#### Work order
With both ends included, repeat exactly the lines of the entries below from the one containing "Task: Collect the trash" down to the one containing "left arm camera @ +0", and no others.

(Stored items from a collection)
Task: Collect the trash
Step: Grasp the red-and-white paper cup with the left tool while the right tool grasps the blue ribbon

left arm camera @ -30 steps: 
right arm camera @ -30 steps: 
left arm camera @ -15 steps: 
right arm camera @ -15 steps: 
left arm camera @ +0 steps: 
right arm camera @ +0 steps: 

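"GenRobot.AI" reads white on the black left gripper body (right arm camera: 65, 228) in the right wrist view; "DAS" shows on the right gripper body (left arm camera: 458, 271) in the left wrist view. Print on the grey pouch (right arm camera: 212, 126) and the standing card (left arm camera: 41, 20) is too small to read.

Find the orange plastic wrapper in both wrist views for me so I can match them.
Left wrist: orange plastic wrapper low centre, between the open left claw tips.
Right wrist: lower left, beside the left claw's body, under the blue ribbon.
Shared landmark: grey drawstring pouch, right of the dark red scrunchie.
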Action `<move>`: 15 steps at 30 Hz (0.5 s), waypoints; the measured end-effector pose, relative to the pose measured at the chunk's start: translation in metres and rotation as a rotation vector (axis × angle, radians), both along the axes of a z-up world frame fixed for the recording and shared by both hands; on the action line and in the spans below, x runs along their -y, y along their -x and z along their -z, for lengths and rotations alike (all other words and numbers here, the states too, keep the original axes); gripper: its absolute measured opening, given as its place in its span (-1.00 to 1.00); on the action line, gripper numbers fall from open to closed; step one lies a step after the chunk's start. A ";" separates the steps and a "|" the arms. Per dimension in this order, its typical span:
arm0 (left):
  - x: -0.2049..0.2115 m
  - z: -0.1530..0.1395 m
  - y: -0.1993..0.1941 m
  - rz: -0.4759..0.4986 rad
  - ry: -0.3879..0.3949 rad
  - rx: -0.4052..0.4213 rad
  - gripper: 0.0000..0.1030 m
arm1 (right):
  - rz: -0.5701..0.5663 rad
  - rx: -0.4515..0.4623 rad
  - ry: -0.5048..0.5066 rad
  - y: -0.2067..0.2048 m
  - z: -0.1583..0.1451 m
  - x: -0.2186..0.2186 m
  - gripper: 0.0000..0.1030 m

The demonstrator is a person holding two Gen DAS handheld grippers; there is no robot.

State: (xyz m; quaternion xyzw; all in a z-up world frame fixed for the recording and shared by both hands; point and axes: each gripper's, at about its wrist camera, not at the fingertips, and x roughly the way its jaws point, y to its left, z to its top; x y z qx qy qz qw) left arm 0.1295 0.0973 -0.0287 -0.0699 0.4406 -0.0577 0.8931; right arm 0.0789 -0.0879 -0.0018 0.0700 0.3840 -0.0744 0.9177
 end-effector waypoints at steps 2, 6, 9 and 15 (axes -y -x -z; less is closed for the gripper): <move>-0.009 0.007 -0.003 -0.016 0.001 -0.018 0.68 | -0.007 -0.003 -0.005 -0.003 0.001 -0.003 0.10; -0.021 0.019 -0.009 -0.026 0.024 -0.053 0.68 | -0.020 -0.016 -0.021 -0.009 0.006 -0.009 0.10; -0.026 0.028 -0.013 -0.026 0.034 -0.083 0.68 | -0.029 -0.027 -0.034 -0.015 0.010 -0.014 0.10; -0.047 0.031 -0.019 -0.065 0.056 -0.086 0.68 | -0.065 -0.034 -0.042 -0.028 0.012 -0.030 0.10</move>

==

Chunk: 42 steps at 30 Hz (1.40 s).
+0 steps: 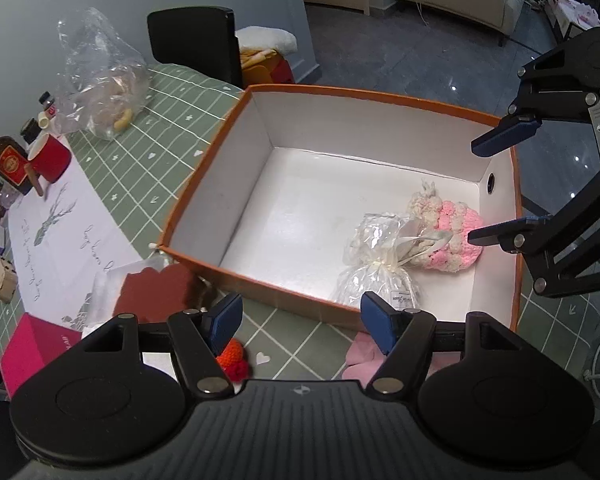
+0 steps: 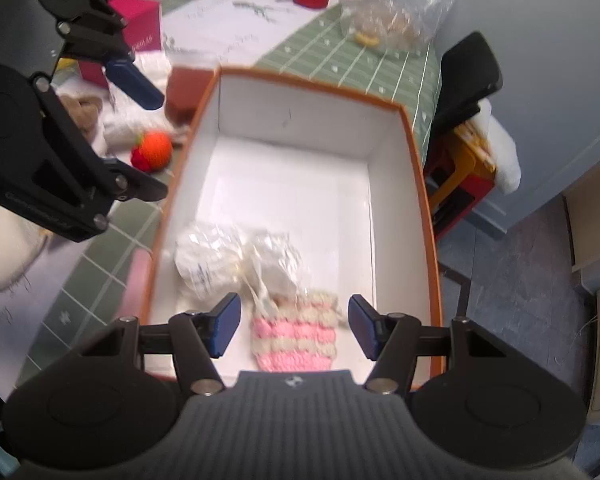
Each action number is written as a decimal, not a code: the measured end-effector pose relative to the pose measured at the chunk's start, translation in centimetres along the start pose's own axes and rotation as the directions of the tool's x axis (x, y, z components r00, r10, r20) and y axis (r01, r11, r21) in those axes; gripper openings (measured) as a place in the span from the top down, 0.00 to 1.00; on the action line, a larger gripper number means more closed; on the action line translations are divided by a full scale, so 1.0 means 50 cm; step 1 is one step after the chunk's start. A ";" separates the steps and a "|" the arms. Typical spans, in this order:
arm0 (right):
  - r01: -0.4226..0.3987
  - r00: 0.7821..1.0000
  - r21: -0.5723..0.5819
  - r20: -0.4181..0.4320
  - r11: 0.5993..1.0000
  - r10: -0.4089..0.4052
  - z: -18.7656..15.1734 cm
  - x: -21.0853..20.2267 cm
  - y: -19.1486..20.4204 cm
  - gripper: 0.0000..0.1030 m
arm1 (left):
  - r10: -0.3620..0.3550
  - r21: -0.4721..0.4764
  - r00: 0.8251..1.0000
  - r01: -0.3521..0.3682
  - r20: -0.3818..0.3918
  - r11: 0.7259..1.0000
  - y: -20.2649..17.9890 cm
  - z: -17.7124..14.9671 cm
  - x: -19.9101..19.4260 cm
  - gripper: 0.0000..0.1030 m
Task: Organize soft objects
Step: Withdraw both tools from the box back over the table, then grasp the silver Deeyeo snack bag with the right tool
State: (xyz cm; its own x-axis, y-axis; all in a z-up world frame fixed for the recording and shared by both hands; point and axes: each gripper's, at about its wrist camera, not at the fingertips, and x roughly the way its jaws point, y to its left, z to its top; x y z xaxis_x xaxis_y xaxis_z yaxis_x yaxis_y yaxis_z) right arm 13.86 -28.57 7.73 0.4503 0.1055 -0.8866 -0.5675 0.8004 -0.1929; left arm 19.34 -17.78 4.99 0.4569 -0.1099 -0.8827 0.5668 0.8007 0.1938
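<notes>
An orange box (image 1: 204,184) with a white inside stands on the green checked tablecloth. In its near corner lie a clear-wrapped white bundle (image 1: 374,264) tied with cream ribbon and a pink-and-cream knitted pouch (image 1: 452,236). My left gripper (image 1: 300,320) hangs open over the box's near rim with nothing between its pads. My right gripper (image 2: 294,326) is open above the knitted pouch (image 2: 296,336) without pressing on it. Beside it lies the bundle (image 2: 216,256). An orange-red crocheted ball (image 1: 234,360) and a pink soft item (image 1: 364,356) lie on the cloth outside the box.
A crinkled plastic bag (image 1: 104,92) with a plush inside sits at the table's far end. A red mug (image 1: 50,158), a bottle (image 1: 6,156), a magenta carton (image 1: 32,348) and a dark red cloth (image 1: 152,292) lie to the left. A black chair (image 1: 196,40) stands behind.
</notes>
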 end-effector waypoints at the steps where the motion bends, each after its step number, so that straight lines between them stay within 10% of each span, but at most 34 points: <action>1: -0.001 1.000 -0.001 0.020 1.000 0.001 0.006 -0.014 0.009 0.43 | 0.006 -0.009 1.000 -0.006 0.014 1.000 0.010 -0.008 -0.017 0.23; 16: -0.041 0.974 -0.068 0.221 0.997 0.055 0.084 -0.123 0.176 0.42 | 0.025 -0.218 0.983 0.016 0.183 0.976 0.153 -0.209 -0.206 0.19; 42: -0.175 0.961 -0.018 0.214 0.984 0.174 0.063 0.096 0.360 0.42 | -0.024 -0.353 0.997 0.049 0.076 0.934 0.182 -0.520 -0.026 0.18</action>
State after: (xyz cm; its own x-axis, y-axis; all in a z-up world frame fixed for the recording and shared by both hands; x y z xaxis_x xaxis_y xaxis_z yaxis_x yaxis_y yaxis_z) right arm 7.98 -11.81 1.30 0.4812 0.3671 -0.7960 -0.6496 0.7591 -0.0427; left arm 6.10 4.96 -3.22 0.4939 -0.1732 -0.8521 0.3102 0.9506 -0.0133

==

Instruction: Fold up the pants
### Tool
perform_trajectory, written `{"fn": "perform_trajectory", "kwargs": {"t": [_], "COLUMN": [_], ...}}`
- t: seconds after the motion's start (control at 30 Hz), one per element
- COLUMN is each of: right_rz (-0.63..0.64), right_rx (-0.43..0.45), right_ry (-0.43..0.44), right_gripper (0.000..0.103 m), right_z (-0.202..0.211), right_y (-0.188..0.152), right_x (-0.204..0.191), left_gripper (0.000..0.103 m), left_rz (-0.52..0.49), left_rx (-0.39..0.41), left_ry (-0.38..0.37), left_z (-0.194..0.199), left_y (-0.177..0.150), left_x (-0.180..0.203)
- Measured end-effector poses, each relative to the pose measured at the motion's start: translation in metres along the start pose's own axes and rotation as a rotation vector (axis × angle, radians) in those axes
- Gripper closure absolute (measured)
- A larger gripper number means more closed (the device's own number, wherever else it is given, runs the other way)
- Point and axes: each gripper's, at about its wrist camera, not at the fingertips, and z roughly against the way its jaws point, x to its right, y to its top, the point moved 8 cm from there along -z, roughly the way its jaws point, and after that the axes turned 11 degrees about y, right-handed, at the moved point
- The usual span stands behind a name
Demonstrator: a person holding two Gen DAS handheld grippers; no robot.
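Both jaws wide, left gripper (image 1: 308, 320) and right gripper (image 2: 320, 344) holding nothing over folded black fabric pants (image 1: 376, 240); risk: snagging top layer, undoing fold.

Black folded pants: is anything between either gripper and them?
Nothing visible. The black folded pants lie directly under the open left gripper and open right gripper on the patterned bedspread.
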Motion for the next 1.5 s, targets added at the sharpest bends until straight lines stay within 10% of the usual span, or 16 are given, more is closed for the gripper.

#### Exercise solution
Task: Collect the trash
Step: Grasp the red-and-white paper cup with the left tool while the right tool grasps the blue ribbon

left arm camera @ -30 steps: 
right arm camera @ -30 steps: 
left arm camera @ -15 steps: 
right arm camera @ -15 steps: 
left arm camera @ +0 steps: 

The required output has been given in full.